The US corporate default rate has reached its highest level in four years, with energy companies the biggest driver of the increase. Bankruptcies have ranged from Hercules Offshore Inc., owner of the largest fleet of shallow-water rigs in the Gulf of Mexico, to offshore contractor Cal Dive International Inc. Crude has lost more than 70 percent of its value in the past 18 months, sinking below $30 a barrel last week. Many analysts predict the market will move even lower in the first half of 2016.
At today’s price levels of below $30 a barrel, more than a third of the 54 exploration and production companies examined by Sanford C. Bernstein & Co. are potentially at risk of bankruptcy, Bob Brackett, an analyst at the research firm, wrote Friday in a note to investors....
Things not looking good for the oil and gas companies.
Speaking of the Gulf:
"Manslaughter charges dropped in BP explosion that killed 11 rig workers" Associated Press December 03, 2015
NEW ORLEANS — For the Justice Department, the development appears to close its sweeping and costly criminal investigation after the rig blast in the Gulf of Mexico killed the workers and caused the nation’s worst offshore oil disaster.
Obama's environmental legacy even after the pffft from Paris.
For roughly two years, a task force of FBI agents and prosecutors occupied an entire floor of a high-rise building across from the federal courthouse in New Orleans.

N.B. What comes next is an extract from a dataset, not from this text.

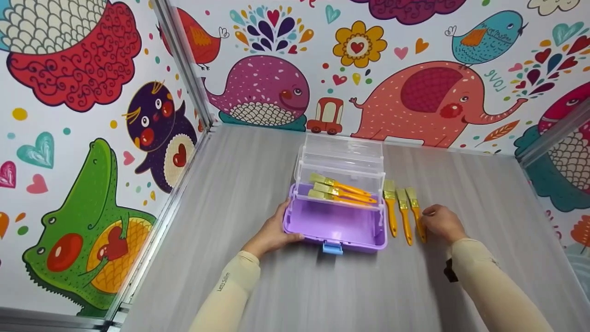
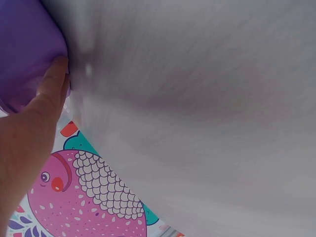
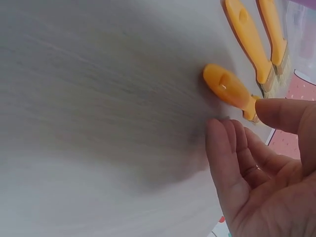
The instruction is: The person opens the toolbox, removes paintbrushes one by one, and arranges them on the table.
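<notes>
A purple toolbox (image 1: 334, 219) with a blue latch (image 1: 333, 247) stands with its clear lid (image 1: 343, 150) raised. Its lower compartment shows a bare floor, and the clear upper tray (image 1: 304, 173) holds several orange-handled paintbrushes (image 1: 345, 193). My left hand (image 1: 274, 235) holds the box's front left corner, thumb along the front and fingers against the side. To the right lie a left paintbrush (image 1: 391, 212), a middle paintbrush (image 1: 404, 219) and a right paintbrush (image 1: 417, 214). At the right one's handle is my right hand (image 1: 443, 223), thumb and fingers apart in the right wrist view.
The grey table (image 1: 221, 184) is bounded by printed panels: a left wall (image 1: 83, 161) and a back wall (image 1: 322, 69). Metal framing (image 1: 184, 60) runs up the left rear corner. A small black item (image 1: 451, 271) shows beneath the right wrist.
</notes>
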Motion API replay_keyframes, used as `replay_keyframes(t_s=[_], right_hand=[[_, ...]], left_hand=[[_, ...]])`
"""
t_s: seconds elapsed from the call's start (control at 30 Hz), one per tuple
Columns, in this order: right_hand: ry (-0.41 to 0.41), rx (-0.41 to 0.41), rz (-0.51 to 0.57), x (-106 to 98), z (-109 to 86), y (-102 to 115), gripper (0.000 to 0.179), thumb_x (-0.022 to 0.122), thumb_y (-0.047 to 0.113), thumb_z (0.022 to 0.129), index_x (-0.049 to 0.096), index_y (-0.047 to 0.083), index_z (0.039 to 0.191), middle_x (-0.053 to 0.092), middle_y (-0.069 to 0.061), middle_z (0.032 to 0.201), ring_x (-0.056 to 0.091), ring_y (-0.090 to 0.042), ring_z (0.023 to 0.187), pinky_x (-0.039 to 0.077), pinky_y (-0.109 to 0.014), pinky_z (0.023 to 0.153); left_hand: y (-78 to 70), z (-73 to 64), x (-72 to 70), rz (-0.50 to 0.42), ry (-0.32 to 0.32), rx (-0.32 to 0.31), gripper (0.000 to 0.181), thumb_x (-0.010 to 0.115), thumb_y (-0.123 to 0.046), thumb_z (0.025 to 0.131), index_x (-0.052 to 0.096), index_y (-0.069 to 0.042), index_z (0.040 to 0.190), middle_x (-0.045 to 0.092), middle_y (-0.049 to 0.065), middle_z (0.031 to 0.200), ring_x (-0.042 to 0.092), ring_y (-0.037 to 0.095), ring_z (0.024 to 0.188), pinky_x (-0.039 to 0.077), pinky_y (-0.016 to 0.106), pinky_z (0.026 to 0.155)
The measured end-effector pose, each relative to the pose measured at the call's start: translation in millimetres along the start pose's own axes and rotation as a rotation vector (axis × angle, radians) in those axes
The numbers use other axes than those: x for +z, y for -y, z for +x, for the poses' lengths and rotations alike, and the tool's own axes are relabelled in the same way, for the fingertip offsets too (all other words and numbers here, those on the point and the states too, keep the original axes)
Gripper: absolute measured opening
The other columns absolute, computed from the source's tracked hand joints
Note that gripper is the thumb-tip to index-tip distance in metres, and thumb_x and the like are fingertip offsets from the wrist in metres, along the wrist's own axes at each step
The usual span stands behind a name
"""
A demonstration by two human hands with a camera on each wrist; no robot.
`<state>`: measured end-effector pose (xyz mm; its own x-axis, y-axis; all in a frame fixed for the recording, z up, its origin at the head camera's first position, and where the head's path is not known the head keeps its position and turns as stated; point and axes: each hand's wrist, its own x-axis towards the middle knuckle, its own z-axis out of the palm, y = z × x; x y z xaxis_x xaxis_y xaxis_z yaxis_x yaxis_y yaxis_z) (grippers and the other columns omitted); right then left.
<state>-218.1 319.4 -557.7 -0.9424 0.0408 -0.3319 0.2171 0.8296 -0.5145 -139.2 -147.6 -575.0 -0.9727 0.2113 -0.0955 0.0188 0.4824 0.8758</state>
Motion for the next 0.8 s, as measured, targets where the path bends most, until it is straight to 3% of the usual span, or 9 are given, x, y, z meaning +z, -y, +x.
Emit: replay_keyframes(t_s=[0.37, 0.6, 0.8], right_hand=[[0.02, 0.002, 0.011, -20.6, 0.2, 7.4, 0.048, 0.058, 0.025, 0.096, 0.053, -0.012, 0.127, 0.063, -0.025, 0.108, 0.062, -0.026, 0.081, 0.055, -0.036, 0.063], [0.044, -0.046, 0.024, -37.5, -0.8, 31.6, 0.047, 0.058, 0.023, 0.098, 0.051, -0.011, 0.13, 0.06, -0.031, 0.117, 0.065, -0.034, 0.086, 0.059, -0.037, 0.068], [0.077, -0.076, 0.0, -48.6, -1.7, 57.0, 0.048, 0.058, 0.028, 0.1, 0.051, -0.007, 0.132, 0.057, -0.029, 0.122, 0.063, -0.033, 0.089, 0.059, -0.04, 0.075]], left_hand=[[-1.0, -0.7, 0.2, -0.025, -0.005, -0.019, 0.112, 0.089, -0.023, 0.073, 0.018, -0.012, 0.158, 0.039, 0.026, 0.151, 0.04, 0.04, 0.135, 0.03, 0.052, 0.112], [2.3, -0.2, -0.1, -0.015, -0.014, 0.033, 0.113, 0.09, -0.025, 0.071, 0.019, -0.008, 0.158, 0.045, 0.029, 0.145, 0.046, 0.042, 0.13, 0.034, 0.053, 0.11], [2.9, 0.4, -0.1, -0.007, -0.006, 0.025, 0.114, 0.089, -0.026, 0.071, 0.018, -0.008, 0.158, 0.043, 0.029, 0.147, 0.044, 0.042, 0.132, 0.033, 0.052, 0.111]])
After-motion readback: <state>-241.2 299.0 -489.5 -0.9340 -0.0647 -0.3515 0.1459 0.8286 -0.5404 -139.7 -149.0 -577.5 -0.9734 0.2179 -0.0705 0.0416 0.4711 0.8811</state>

The government did secure a landmark criminal settlement and record civil penalties against the energy giant, which BP said would cost the corporation billions of dollars.
But in terms of individual criminal responsibility, only four mostly lower-ranking employees faced charges, and even those cases unraveled before skeptical jurors and judges.

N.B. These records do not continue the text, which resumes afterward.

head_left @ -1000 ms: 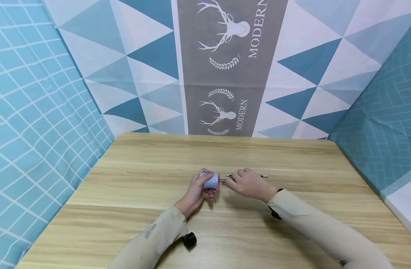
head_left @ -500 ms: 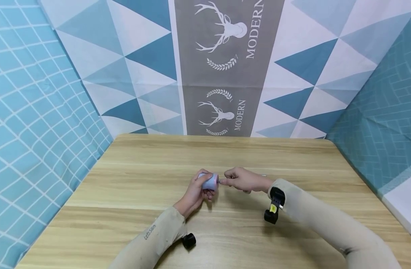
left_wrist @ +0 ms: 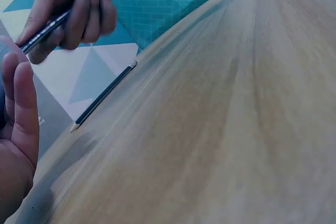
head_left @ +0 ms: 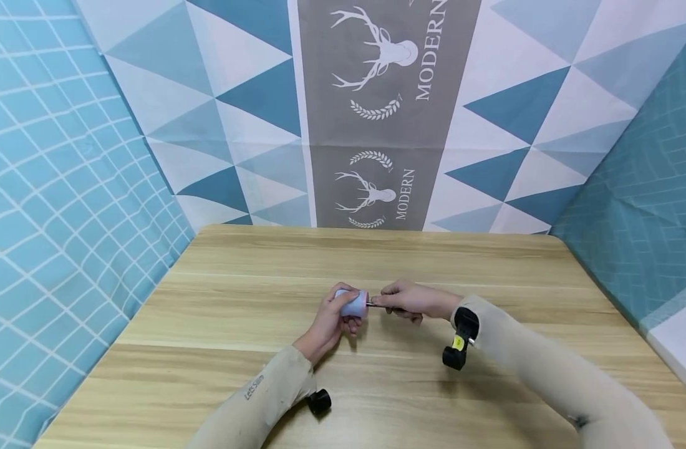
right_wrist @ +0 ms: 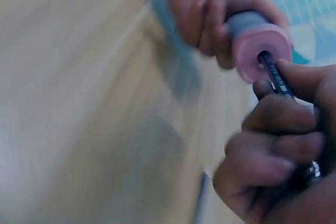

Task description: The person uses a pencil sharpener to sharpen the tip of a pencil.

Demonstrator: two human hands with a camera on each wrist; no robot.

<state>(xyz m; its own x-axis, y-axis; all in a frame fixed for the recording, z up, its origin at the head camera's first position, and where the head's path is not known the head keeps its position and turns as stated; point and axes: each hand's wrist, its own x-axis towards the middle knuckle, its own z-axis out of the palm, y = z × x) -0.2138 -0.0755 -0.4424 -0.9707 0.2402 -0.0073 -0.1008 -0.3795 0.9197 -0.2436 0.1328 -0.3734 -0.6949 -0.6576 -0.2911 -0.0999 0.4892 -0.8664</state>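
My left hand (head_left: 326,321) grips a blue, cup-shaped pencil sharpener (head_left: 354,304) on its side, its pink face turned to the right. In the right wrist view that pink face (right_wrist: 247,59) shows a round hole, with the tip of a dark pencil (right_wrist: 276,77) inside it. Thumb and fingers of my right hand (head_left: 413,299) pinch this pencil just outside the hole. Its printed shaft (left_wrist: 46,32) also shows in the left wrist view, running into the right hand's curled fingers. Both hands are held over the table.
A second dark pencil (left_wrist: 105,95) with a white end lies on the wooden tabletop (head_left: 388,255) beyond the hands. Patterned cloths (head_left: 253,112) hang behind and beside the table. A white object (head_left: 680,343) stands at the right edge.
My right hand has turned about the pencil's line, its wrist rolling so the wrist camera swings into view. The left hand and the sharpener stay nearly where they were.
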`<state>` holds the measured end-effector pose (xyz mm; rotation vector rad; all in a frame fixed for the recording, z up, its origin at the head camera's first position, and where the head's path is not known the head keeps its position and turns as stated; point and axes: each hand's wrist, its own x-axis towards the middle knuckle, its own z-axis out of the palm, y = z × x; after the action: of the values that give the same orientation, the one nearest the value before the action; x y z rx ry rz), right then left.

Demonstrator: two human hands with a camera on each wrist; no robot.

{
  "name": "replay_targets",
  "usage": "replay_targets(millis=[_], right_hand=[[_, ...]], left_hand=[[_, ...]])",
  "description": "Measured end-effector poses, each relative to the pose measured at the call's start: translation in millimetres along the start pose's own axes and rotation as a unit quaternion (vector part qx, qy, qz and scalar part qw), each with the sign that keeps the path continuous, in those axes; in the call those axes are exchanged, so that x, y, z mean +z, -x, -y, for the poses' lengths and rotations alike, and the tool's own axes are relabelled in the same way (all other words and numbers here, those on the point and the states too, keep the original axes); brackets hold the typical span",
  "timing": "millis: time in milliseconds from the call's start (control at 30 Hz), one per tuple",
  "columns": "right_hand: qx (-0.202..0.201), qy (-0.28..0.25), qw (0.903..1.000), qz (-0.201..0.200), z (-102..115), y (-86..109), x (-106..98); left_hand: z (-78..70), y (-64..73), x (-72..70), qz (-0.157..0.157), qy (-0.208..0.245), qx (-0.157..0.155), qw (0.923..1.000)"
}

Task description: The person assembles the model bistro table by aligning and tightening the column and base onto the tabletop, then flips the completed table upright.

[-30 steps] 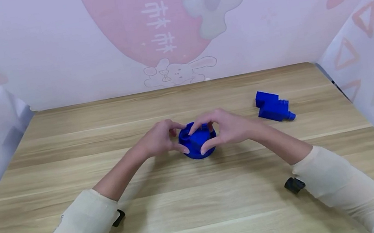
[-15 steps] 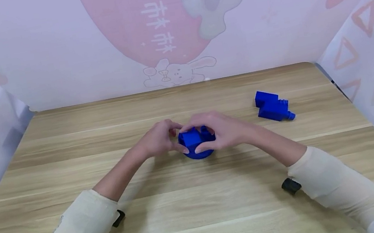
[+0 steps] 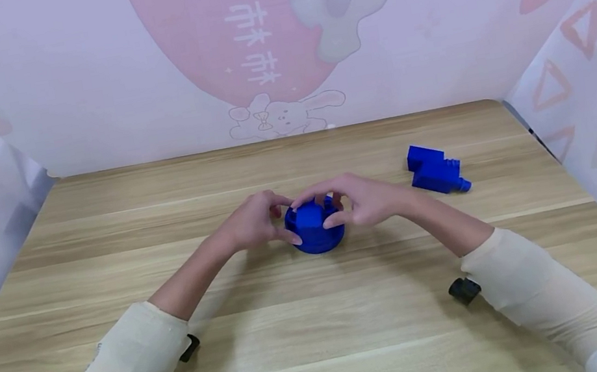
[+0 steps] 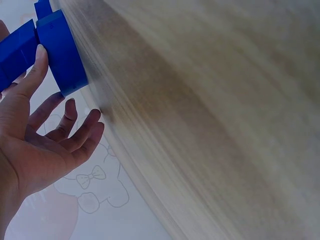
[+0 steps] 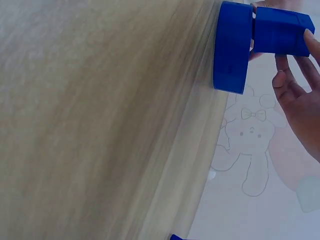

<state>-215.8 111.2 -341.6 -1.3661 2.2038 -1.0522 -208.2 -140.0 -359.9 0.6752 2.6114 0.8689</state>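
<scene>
In the head view a round blue base [image 3: 318, 246] sits mid-table with a blue block-shaped part [image 3: 310, 218] standing on top of it. My left hand [image 3: 251, 223] pinches the base at its left side, thumb toward me and index finger at the far side. From the right, my right hand [image 3: 369, 200] holds the block between thumb and fingers. The left wrist view shows the left thumb against the base [image 4: 62, 55], with the other fingers spread. In the right wrist view the block [image 5: 281, 32] rises just off the base's upper face [image 5: 232, 50].
A second blue piece [image 3: 437, 169], stepped with a short round stub, lies on the wooden table [image 3: 322, 327] to the right. A pale printed wall [image 3: 109, 79] stands behind the table's far edge.
The block has shifted and turned on the base as my right hand went left, then slightly back right. My left hand has stayed on the base.
</scene>
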Motion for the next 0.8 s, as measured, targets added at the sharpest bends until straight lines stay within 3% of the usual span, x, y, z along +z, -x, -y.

The decision makes it increasingly likely that nobody will serve a day in prison for the disaster.
‘‘This is a devastating loss for the government and is a reflection that, despite all good intentions the government may have, sometimes tragedies are just tragedies,’’ said Michael Magner, a former federal prosecutor in New Orleans who represented the only BP executive who was charged, winning his acquittal this year on a count of making false statements to investigators.
Relatives of the victims were less charitable.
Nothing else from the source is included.